Task directions
In the records, find each line where "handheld" occurs, and copy it.

Exercise input
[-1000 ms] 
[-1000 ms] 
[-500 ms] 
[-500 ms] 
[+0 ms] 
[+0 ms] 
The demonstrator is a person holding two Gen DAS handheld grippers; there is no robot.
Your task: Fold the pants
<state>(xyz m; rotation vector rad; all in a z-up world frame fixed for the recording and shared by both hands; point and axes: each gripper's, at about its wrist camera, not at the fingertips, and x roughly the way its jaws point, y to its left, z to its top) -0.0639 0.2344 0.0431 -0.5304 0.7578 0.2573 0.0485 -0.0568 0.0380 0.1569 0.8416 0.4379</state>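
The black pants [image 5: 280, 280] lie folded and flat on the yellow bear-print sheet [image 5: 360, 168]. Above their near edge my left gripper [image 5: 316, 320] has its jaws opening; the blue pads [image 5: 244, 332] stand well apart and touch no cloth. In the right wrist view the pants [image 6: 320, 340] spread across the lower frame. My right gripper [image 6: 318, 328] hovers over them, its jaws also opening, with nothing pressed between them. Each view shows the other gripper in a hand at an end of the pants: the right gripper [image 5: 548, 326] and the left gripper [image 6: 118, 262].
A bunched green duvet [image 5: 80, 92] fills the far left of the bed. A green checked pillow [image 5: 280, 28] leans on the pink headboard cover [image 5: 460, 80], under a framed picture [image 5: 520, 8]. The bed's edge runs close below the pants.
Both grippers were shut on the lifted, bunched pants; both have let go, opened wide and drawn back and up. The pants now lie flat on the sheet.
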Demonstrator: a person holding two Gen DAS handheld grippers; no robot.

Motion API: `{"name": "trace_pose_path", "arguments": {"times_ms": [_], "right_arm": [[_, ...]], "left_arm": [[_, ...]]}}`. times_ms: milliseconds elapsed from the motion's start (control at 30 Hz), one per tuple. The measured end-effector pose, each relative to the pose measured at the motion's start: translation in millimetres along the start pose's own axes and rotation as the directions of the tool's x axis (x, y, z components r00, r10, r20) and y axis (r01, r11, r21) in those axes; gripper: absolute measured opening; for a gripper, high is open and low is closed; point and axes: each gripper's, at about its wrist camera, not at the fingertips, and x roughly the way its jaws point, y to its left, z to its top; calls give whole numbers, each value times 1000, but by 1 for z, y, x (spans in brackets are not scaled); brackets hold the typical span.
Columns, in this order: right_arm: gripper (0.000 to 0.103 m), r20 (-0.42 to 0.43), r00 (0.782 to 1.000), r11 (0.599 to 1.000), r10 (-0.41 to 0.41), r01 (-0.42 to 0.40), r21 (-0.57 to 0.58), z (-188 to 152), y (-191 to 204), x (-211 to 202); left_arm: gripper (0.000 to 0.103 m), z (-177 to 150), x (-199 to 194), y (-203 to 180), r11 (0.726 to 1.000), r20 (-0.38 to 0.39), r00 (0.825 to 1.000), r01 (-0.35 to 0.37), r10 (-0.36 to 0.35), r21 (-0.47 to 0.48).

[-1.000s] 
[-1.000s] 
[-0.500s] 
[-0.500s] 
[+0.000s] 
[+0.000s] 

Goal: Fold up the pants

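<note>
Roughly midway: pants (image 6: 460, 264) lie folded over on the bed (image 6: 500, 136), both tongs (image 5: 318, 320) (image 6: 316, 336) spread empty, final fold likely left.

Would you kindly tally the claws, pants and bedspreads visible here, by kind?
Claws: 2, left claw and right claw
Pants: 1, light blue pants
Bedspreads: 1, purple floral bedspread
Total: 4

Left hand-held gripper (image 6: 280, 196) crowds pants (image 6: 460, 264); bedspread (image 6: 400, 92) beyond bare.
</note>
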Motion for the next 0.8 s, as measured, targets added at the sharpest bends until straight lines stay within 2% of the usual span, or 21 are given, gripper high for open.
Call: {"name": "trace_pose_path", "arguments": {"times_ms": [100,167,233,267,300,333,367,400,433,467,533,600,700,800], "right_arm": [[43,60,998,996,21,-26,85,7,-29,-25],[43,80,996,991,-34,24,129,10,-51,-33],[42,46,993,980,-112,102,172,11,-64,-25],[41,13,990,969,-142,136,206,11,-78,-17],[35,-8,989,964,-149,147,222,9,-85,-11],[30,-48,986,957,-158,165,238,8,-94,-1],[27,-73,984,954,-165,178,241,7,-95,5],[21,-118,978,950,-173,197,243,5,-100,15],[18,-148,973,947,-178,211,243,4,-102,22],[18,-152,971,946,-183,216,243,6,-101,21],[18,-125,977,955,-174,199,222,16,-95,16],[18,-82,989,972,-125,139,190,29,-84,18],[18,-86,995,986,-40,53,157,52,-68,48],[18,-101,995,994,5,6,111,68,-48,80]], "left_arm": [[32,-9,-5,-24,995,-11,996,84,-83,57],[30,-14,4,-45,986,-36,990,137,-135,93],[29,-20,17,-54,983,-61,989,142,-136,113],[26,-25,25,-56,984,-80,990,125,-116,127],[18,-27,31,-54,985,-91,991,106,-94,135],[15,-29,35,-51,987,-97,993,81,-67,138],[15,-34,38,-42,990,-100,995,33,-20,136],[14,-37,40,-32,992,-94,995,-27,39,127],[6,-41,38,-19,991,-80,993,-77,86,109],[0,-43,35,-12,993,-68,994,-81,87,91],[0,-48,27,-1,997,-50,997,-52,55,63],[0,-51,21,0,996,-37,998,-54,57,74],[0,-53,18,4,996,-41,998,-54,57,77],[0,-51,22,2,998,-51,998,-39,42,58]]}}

Solution for this problem
The demonstrator is a person holding two Gen DAS handheld grippers; there is no robot.
Demonstrator: a person holding two Gen DAS handheld grippers; no robot.

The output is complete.